Из Москвы ему пришлось бежать,
Выпивать он начал не сразу, а на четвертый год — когда понял, что никуда отсюда не денется, потому что подвела его русалка, оставила один на один с его желаниями. Сама собой сложилась и подходящая компания, к которой иногда присоединялся Мишка Левушин из соседнего Кудряшова. Левушин медленно спивался, и Кирилл знал, что жена сбежала от него в город и вернулась спустя два года лишь затем, чтобы оформить развод — она собиралась снова выйти замуж. Теща умерла от сердечного приступа, а тестя забрала с собой теперь уже бывшая супруга. Мишка остался один, не считая собутыльников.
Когда люди стали разъезжаться из села кто куда, Левушин попытался пристроиться к односельчанину Кольке Котику на лесопилку, и хозяин поначалу даже решил попробовать его в деле.
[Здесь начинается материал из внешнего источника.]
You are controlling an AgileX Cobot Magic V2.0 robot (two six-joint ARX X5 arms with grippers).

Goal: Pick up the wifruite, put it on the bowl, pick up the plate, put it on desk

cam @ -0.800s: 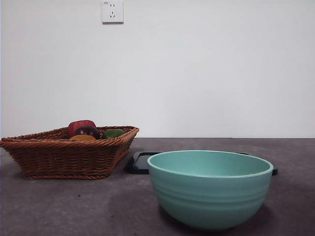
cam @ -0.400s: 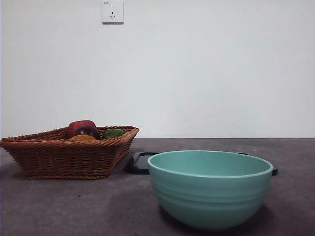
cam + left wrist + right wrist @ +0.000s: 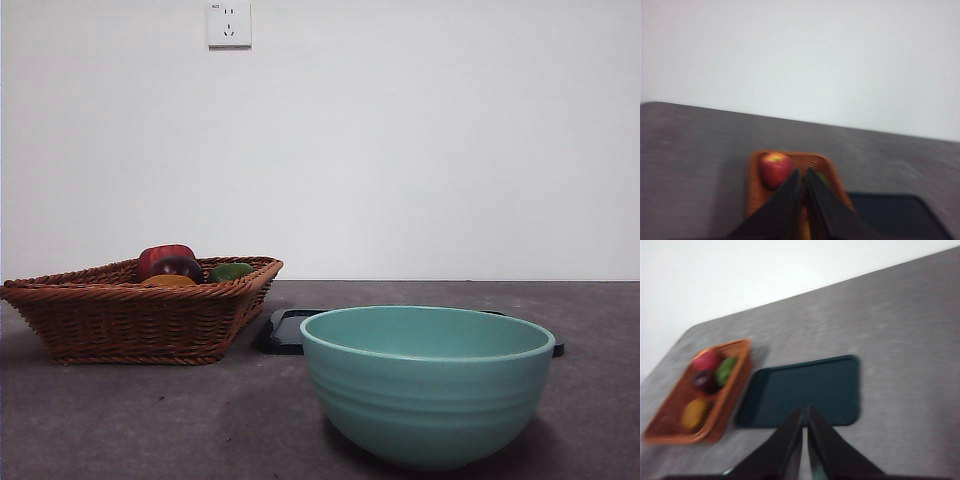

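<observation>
The wifruite [image 3: 168, 281] [image 3: 695, 412], a small brownish-orange fruit, lies in the wicker basket [image 3: 130, 320] at the left. The mint-teal bowl [image 3: 427, 385] stands near and large on the desk [image 3: 150, 420]. Behind it the flat dark plate [image 3: 285, 332] [image 3: 805, 390] lies beside the basket. My left gripper [image 3: 803, 171] hangs shut high above the basket, holding nothing. High over the plate, my right gripper [image 3: 805, 409] is also shut and empty. Neither arm shows in the front view.
In the basket [image 3: 727, 390] also lie a red apple [image 3: 162, 255] [image 3: 775, 169], a dark purple fruit [image 3: 705, 380] and a green fruit [image 3: 231, 271]. A white wall with a socket [image 3: 228, 23] rises behind the desk.
</observation>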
Но Мишка оказался никудышным работником, и от него быстро избавились. Тогда он запил окончательно, теперь уже до белой горячки, и в селе судачили, что жить ему осталось недолго.
Левушин опустился, распродал все из дома, ходил по поминкам и редким свадьбам в кургузом засаленном пиджачке и рассказывал о том, как хорошо жилось ему с тещей и какой светлой души была она человек. Хотя все знали, что Мишка с тещей жили как кошка с собакой, а помирились непонятно как за несколько лет до ее смерти. Незаметно он прибился к Сковородову и, если были силы, доходил до соседнего села, чтобы выпить с Кириллом.
В тот вечер, напившись, обычно молчаливый Кирилл вдруг разговорился. Они сидели вдвоем с Левушиным, и Кирилл не столько разговаривал с ним, сколько жаловался неизвестно кому на неудачную судьбу. Раскачиваясь, он перечислял все, что случилось с ним, и Мишка сидел, слушая и кивая, до тех пор, пока Сковородов не повторил в третий раз, что во всех его бедах виновата русалка.
— Если бы на нее не надеялся, а на себя, — с горечью рассказывал Кирилл, — глядишь, по-другому жизнь свою построил бы. Ну ничего, я еще отсюда уеду!
— Какая русалка? — неожиданно трезвым голосом спросил Левушин.
Кирилл, потерявший осторожность, махнул рукой и сказал, что есть у него одна особенная вещица, только ему больше пригодиться не может.
— Мне отдай, а? — вкрадчиво попросил Левушин. — Мне, может, она и пригодится…
В глазах его мелькнуло что-то странное, и это странное не понравилось Кириллу. Даже будучи пьяным, он почувствовал, что сказал лишнее, и попытался отшутиться. Но Мишка шутить не захотел.
— Отдай, Кирюша, — ласково уговаривал он, подходя к Сковородову. — Мы же с тобой друзья! Говоришь, много желаний она у тебя исполняла, да? Значит, и у меня могла бы…
Кирилл, кляня себя за болтливость, попробовал прогнать Левушина, но уговоров тот не слушал, а от табурета увернулся.
— Отдай… — просил он, быстро перемещаясь от стены к стене, зажимая мечущегося Сковородова в угол. — Ну отдай же!
Высокий, исхудавший, с заостренными чертами лица, он вдруг показался Кириллу таким жутким, что его оставила всякая способность к сопротивлению.
— Да забери! — выкрикнул он тонким голосом, закрывая лицо. — Забери!
— А где она у тебя, а? Скажи, где? Только не ври мне!